Write the entries below out again exactly, but skip the pictures.

_ _ _

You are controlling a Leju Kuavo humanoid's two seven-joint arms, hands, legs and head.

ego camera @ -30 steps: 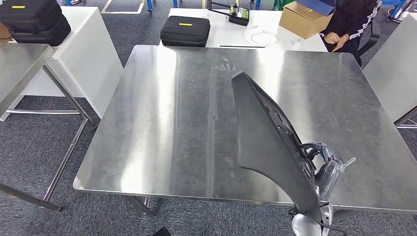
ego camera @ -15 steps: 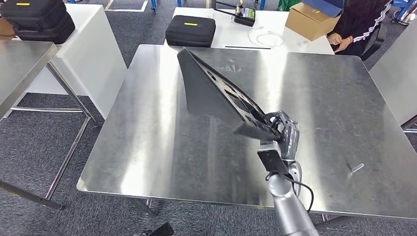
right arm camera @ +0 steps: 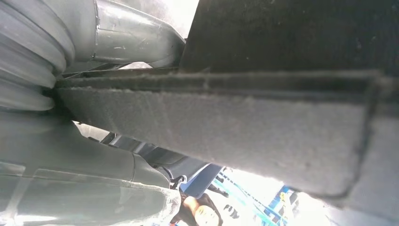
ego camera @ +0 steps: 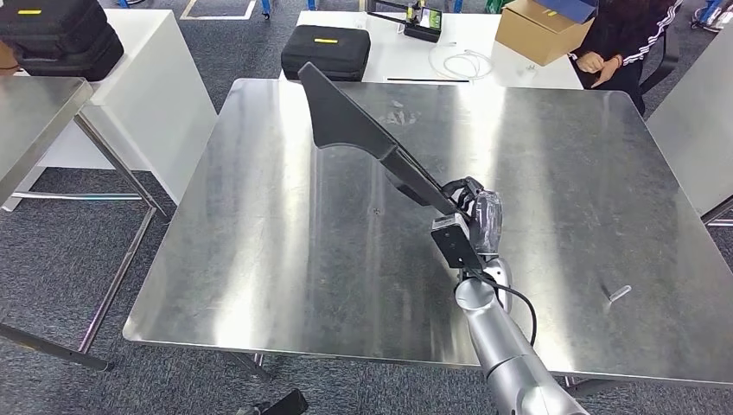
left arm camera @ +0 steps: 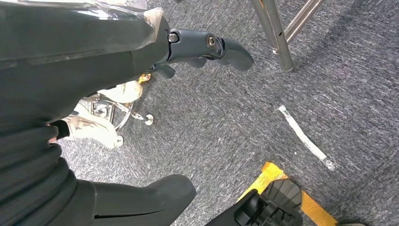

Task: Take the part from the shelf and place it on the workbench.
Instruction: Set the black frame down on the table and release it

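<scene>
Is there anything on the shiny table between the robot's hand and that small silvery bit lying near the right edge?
No. In the head view, bare workbench separates the right hand, gripping the black part, from the small metal piece.

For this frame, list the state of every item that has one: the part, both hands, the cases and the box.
black part: held above the steel workbench, tilted, not set down.
right robot hand: grips the part's near end.
left robot hand: holds nothing, hanging over the carpet.
black case: closed, on the white table.
cardboard box: flap open.
</scene>
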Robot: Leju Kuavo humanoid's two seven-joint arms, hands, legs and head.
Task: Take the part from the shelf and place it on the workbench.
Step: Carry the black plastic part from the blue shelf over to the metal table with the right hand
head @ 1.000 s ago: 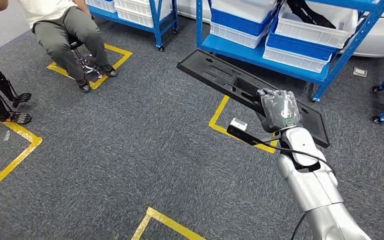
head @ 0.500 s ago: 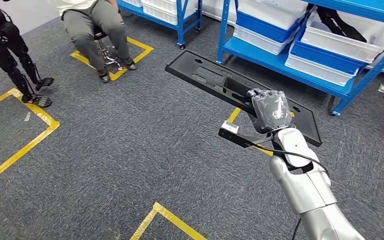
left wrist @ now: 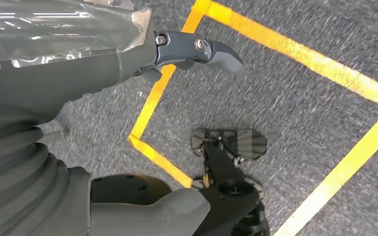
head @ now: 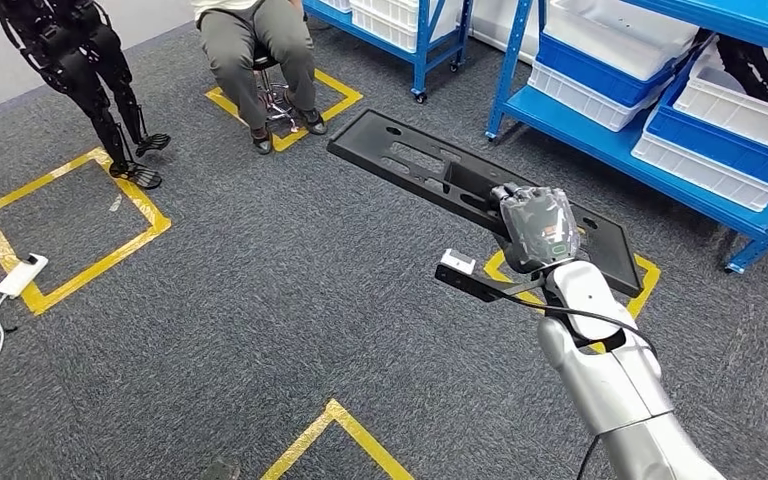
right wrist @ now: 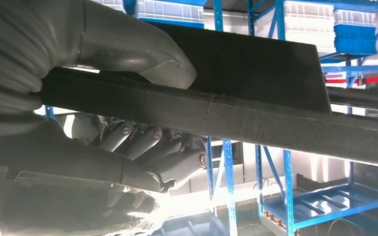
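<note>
Part [head: 430, 165], a long flat black panel with cutouts, is off the shelf and carried in the air by the right hand [head: 538, 228]. Right hand grasps it near one end, thumb on one face and fingers [right wrist: 152, 147] curled against the other, so most of the panel sticks out ahead of the hand and to its left, slightly tilted over the grey carpet [head: 260, 300]. Grip looks firm in the right wrist view, with the panel edge clamped between thumb and fingers.

Left hand [left wrist: 128, 64] hangs low beside the body, over the carpet and a yellow tape line [left wrist: 295, 54]. It holds nothing; fingers look loosely extended, not clenched.

Blue shelf [head: 600, 130] with white and blue bins is just beyond the right hand and off to its right, near but apart from the panel. A seated person [head: 260, 50] is far ahead on the left of the hand, and another black robot's legs [head: 100, 90] stand further left.

Progress: pickup is done, part is clear of the shelf. Left to do: carry to the workbench and set the part down. The workbench cannot be made out, so roughly the first half looks complete.
</note>
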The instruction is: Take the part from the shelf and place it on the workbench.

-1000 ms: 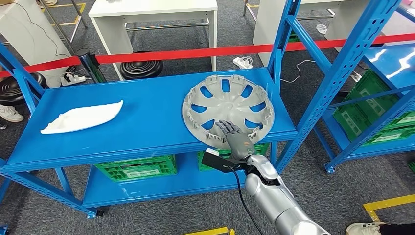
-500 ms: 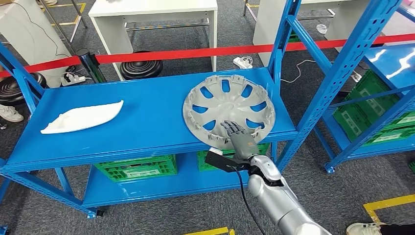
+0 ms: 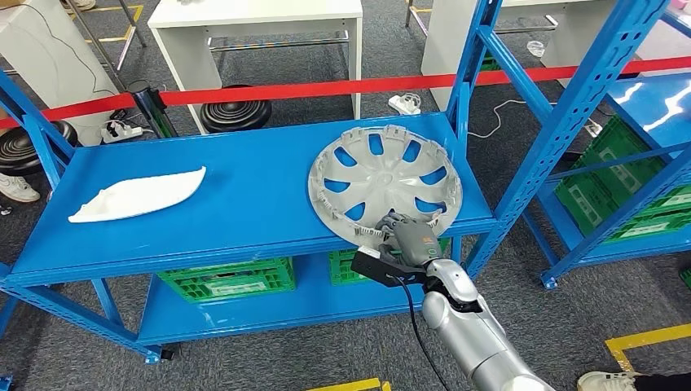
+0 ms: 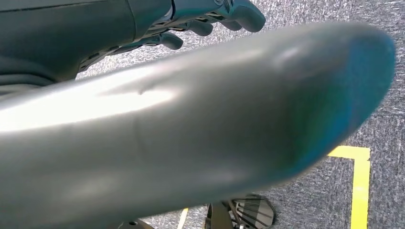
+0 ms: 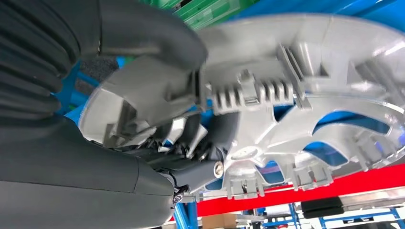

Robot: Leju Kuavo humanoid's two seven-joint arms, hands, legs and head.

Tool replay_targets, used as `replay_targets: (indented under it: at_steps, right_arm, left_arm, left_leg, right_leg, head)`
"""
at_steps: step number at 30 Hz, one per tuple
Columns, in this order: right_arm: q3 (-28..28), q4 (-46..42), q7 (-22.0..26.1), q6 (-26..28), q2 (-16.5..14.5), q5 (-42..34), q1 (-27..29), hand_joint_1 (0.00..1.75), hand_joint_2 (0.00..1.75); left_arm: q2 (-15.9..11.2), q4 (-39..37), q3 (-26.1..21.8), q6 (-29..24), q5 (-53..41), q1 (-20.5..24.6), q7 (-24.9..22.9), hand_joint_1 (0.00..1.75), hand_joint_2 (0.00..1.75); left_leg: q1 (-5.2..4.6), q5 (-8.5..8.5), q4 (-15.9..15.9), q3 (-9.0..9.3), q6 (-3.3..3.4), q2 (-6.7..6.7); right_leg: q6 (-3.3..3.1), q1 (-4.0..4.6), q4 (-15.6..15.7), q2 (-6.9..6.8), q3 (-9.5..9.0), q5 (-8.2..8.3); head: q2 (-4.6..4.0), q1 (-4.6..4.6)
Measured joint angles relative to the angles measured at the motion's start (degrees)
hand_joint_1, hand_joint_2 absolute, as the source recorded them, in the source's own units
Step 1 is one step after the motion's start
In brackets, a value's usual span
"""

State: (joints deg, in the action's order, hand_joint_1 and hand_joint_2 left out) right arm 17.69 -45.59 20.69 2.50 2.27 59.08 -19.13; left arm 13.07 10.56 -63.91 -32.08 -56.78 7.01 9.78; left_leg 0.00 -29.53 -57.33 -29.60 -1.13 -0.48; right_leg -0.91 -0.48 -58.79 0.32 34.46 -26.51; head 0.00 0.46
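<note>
A silver wheel cover [image 3: 383, 175] lies face down on the right end of the blue shelf [image 3: 244, 195], its near rim overhanging the front edge. My right hand [image 3: 407, 233] grips that near rim, fingers curled over the top. In the right wrist view the dark fingers [image 5: 191, 157] and the grey thumb [image 5: 143, 90] clamp the wheel cover's [image 5: 305, 62] ribbed rim. A white moulded part [image 3: 134, 195] lies at the shelf's left end. My left hand [image 4: 215, 14] hangs over the grey floor, its dark fingers partly showing behind a blurred grey shape.
Blue uprights [image 3: 473, 73] stand just right of the cover. Green crates [image 3: 224, 279] sit on the lower shelf. A second blue rack with green crates [image 3: 627, 187] stands to the right. Red barrier tape [image 3: 326, 87] and white tables [image 3: 257, 16] lie behind. A person's shoe [image 3: 607, 380] is at bottom right.
My right hand's fingers, flat on the cover before, have curled down over its near rim. The cover has shifted slightly to the right.
</note>
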Motion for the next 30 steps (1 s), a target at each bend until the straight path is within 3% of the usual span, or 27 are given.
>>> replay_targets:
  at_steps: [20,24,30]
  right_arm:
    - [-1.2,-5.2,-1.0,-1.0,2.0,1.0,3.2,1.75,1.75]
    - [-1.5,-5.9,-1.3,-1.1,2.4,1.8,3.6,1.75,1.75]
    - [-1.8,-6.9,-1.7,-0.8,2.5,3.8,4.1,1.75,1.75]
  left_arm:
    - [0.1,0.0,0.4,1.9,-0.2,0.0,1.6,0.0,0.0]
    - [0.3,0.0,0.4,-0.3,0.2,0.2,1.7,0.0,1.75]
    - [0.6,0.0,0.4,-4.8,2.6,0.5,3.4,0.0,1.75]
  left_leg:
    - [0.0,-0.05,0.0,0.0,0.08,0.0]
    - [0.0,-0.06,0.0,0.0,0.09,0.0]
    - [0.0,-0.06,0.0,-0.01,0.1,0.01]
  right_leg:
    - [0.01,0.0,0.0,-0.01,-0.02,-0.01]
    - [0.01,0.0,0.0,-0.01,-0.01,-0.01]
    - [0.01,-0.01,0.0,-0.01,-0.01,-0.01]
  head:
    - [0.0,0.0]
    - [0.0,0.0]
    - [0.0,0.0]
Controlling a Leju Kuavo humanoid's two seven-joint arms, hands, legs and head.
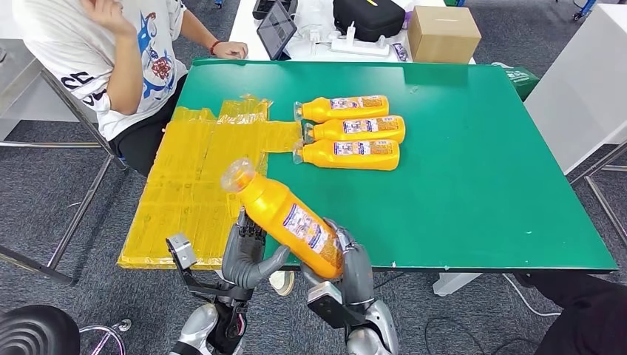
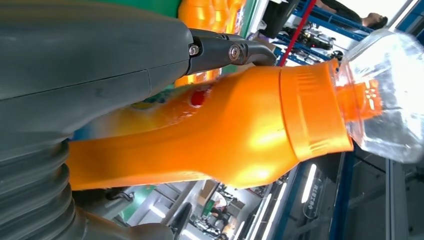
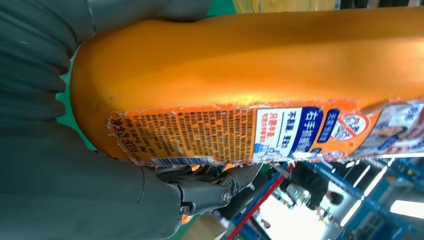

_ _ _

▸ TASK SOLUTION
You are controlling a Leju Kuavo humanoid's two seven-joint arms, hands, legs and head.

ego camera @ -30 steps: 
ego camera @ -15 steps: 
right arm camera @ +0 steps: 
ego camera @ +0 steps: 
left arm camera @ +0 steps: 

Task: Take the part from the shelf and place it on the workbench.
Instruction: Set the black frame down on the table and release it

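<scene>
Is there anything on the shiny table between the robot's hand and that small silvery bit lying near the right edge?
No. In the head view, bare workbench separates the right hand, gripping the black part, from the small metal piece.

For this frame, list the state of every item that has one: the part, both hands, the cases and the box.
black part: held above the steel workbench, tilted, not set down.
right robot hand: grips the part's near end.
left robot hand: holds nothing, hanging over the carpet.
black case: closed, on the white table.
cardboard box: flap open.
</scene>
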Robot: Leju Kuavo humanoid's two seven-joint arms, hands, legs and head.
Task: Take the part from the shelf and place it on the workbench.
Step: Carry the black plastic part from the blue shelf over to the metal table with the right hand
head @ 1.000 s ago: 
head @ 0.500 s ago: 
left wrist @ now: 
head @ now: 
right wrist @ now: 
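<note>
Part [head: 430, 165], a long flat black panel with cutouts, is off the shelf and carried in the air by the right hand [head: 538, 228]. Right hand grasps it near one end, thumb on one face and fingers [right wrist: 152, 147] curled against the other, so most of the panel sticks out ahead of the hand and to its left, slightly tilted over the grey carpet [head: 260, 300]. Grip looks firm in the right wrist view, with the panel edge clamped between thumb and fingers.

Left hand [left wrist: 128, 64] hangs low beside the body, over the carpet and a yellow tape line [left wrist: 295, 54]. It holds nothing; fingers look loosely extended, not clenched.

Blue shelf [head: 600, 130] with white and blue bins is just beyond the right hand and off to its right, near but apart from the panel. A seated person [head: 260, 50] is far ahead on the left of the hand, and another black robot's legs [head: 100, 90] stand further left.

Progress: pickup is done, part is clear of the shelf. Left to do: carry to the workbench and set the part down. The workbench cannot be made out, so roughly the first half looks complete.
</note>
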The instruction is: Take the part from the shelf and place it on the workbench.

-1000 ms: 
-500 ms: 
+0 ms: 
+0 ms: 
+0 ms: 

Robot: Leju Kuavo humanoid's two seven-joint arms, hands, legs and head.

Tool replay_targets, used as `replay_targets: (indented under it: at_steps, right_arm, left_arm, left_leg, right_leg, head)`
"""
at_steps: step number at 30 Hz, one per tuple
Columns, in this order: right_arm: q3 (-28..28), q4 (-46..42), q7 (-22.0..26.1), q6 (-26..28), q2 (-16.5..14.5), q5 (-42..34), q1 (-27..29), hand_joint_1 (0.00..1.75), hand_joint_2 (0.00..1.75); left_arm: q2 (-15.9..11.2), q4 (-39..37), q3 (-26.1..21.8), q6 (-29..24), q5 (-53..41), q1 (-20.5..24.6), q7 (-24.9..22.9), hand_joint_1 (0.00..1.75), hand_joint_2 (0.00..1.75); left_leg: q1 (-5.2..4.6), q5 (-8.5..8.5), q4 (-15.9..15.9), q3 (-9.0..9.3), q6 (-3.3..3.4), q2 (-6.7..6.7); right_leg: q6 (-3.3..3.1), q1 (-4.0..4.6), q4 (-15.6..15.7), q2 (-6.9..6.8), q3 (-9.5..9.0), q5 (-8.2..8.3); head: q2 (-4.6..4.0), q1 (-4.6..4.6)
Measured joint angles relative to the angles measured at the motion's start (degrees)
hand_joint_1, hand_joint_2 absolute, as the source recorded them, in the source's own units
Step 1 is one step after the motion's start
In brackets, a value's usual span
"""

State: (joints deg, in the action's order, hand_joint_1 and hand_joint_2 left out) right arm 17.69 -45.59 20.69 2.50 2.27 59.08 -19.13; left arm 13.07 10.56 -63.91 -32.08 -56.78 7.01 9.78; left_leg 0.00 -29.53 -57.33 -29.60 -1.13 -0.48; right_leg -0.91 -0.48 -58.79 0.32 34.46 -26.51; head 0.00 0.46
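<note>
A silver wheel cover [image 3: 383, 175] lies face down on the right end of the blue shelf [image 3: 244, 195], its near rim overhanging the front edge. My right hand [image 3: 407, 233] grips that near rim, fingers curled over the top. In the right wrist view the dark fingers [image 5: 191, 157] and the grey thumb [image 5: 143, 90] clamp the wheel cover's [image 5: 305, 62] ribbed rim. A white moulded part [image 3: 134, 195] lies at the shelf's left end. My left hand [image 4: 215, 14] hangs over the grey floor, its dark fingers partly showing behind a blurred grey shape.
Blue uprights [image 3: 473, 73] stand just right of the cover. Green crates [image 3: 224, 279] sit on the lower shelf. A second blue rack with green crates [image 3: 627, 187] stands to the right. Red barrier tape [image 3: 326, 87] and white tables [image 3: 257, 16] lie behind. A person's shoe [image 3: 607, 380] is at bottom right.
My right hand's fingers, flat on the cover before, have curled down over its near rim. The cover has shifted slightly to the right.
</note>
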Motion for the next 30 steps (1 s), a target at each bend until the straight path is within 3% of the usual span, or 27 are given.
>>> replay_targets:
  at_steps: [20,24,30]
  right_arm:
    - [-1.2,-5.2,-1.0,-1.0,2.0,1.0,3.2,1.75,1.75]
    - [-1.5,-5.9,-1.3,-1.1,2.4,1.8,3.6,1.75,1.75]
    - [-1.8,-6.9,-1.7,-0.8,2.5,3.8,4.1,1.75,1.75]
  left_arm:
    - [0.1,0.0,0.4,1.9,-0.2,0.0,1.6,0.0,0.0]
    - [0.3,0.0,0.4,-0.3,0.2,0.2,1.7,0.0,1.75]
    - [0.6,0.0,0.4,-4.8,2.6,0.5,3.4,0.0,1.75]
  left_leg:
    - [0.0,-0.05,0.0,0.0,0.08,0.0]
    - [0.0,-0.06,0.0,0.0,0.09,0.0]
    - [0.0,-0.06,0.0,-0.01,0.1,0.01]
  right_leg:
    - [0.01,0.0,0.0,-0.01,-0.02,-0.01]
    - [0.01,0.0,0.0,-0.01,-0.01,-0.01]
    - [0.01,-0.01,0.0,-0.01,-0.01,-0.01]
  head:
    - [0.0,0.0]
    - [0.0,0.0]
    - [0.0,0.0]
Controlling a Leju Kuavo humanoid's two seven-joint arms, hands, legs and head.

The response to this exercise is finished.